The Jetsetters opens with the Perkins family posing for a portrait—which is fitting, given that the entire book is essentially a family portrait. The Perkins are a dysfunctional group made up of matriarch Charlotte, who is in her 70s, and her children Lee, Cord, and Regan, who are in their 30s and 40s. But the photoshoot that introduces them takes place during their childhood, on the beach, when their alcoholic and emotionally abusive father was still alive.

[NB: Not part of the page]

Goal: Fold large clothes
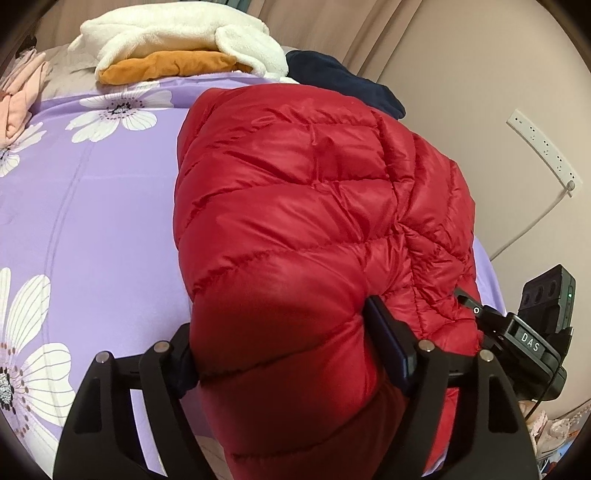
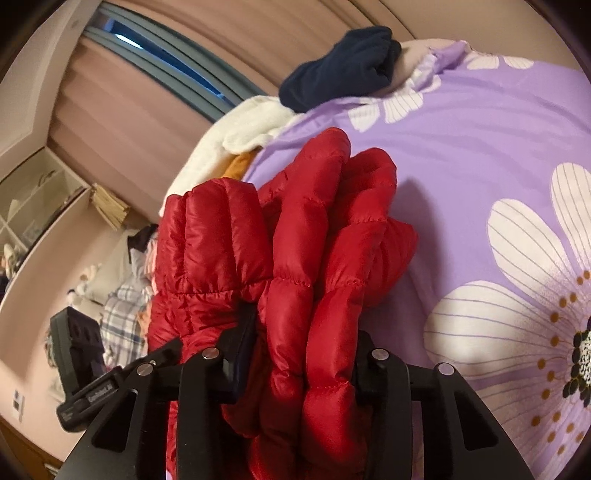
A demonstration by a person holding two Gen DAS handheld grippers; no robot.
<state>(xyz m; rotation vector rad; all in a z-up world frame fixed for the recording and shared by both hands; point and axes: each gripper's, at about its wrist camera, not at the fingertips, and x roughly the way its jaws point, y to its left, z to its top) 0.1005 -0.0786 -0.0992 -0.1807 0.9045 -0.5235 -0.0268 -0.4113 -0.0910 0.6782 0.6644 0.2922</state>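
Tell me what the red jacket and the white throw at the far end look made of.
Red jacket: looks like thin, glossy nylon-type shell over puffy fill; sheen, stitched quilt channels and fine wrinkles suggest it. White throw: looks like soft matte fleece or plush; fuzzy nap, no shine. Exact fibres cannot be told.

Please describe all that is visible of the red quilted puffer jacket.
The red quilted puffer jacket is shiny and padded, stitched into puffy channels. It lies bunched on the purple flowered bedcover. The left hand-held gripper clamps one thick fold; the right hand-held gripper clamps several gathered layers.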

As the children grew into adults, they pulled apart, as adult siblings are apt to do. With varying points of view throughout the book, readers get a different perspective from each of them and learn that they all miss each other in some capacity.


Lee, who has always been the protector, needs someone in her corner, as she’s tried and failed to succeed as an actress.

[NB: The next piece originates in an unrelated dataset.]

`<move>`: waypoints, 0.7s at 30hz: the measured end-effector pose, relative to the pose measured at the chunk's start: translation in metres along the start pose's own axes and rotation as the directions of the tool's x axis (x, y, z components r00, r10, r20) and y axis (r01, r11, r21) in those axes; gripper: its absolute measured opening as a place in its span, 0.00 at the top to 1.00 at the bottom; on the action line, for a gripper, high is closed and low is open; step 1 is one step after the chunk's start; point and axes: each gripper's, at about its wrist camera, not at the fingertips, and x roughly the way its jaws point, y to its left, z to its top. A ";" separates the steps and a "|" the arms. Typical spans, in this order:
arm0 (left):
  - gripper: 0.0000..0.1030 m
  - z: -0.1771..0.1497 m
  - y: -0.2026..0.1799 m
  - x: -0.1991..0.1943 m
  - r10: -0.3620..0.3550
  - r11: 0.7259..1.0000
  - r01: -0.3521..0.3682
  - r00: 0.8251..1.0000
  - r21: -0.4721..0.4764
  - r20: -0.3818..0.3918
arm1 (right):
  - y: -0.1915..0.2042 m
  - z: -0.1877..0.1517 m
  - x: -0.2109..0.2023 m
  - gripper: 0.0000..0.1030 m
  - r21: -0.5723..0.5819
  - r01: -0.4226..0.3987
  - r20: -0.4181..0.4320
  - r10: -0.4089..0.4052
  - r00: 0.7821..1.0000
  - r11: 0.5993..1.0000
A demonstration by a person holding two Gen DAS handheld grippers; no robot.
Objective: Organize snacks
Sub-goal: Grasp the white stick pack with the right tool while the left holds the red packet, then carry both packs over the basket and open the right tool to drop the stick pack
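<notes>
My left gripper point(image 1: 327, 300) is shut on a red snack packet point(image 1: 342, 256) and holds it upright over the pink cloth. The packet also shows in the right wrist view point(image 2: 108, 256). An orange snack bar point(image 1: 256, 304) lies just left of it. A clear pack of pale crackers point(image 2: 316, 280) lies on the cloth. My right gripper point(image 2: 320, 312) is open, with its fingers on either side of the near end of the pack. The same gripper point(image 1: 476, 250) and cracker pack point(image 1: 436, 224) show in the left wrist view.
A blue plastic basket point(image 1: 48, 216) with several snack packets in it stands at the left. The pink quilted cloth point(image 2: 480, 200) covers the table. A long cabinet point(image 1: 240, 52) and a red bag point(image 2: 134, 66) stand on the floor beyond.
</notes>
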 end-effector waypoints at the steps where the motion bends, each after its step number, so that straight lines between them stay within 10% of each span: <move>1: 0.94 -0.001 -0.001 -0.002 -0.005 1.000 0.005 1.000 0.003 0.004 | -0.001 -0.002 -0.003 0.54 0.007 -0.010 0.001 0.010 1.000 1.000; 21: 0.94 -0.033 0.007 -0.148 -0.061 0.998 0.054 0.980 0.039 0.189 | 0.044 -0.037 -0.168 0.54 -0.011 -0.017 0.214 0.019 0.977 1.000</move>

Cord hasn’t told anyone in his family that he is gay, and his fiancé is tired of waiting.


Regan is trapped in an unhealthy marriage and, as the longtime caretaker of everyone else, now needs someone to nurture her.


So, when Charlotte wins a cruise around Europe, her big idea is to gather her family and reunite by sea. Lee and Regan haven’t spoken in years due to a blowout at Regan’s wedding, and Cord’s secret is bursting at the seams. And Charlotte, none the wiser, is desperate for romantic love that she never really had. So the four of them (plus Regan’s tagalong husband) embark on a trip in which they are all searching for something.


There are a multitude of plot points that make up this narrative. All the characters have a lot going on, and in some cases, things do get a bit muddled. There was too much that Ward wanted to cover and the subjects fought for my attention. In doing so, details about certain aspects got pushed to the wayside. But more often than not, the heart of the characters shines through the flurry of activity. Ward has a knack for putting across the vibe of what someone is thinking or feeling long before they state it. This aspect of the story was so enjoyable that I zipped through reading it in a single day.


What can easily happen when writing a book with a menagerie of characters—especially characters that are related—is having them all sound the same. That was not the case with Charlotte, Lee, Cord, and Regan. Each has a very specific voice. So much so, that it was barely necessary to read whose perspective the chapter was being told from.


Charlotte, the matriarch, while raised prim and proper, has a wild side that is dying to get out, and that came through not only in how she behaved, but in her voice. She wants to break free from her role as “Winston’s wife,” where she never felt valued, and find someone who not only cherishes, but desires her. She also craves being needed by her children, who pulled away from her.


Lee’s voice was strong for a long time, but is now wilting. She has lost faith in herself not only because of the disintegrating relationship with her siblings, but because she’s unsure of her path in life.


Cord’s voice holds confusion and desperation, like he’s drowning and the life raft is just out of reach. Due to the fear of being spurned, he chooses to wade through life without familial support—but he so direly wants that to change.


Regan’s voice is fed-up and exhausted from carrying the emotional weight of her family. She is everyone else’s shoulder to cry on, but when it comes time for her to break down, no one ever offers theirs.


For me, it was most enjoyable to read from Regan’s perspective. She was the most relatable, being that her problems were easiest to grasp. She reminds me of a Jennifer Weiner character in the way that she’s been trodden on and stretched thin, but she’s not going to stand for it any longer. A Jennifer Weiner character with an Amanda Eyre Ward twist.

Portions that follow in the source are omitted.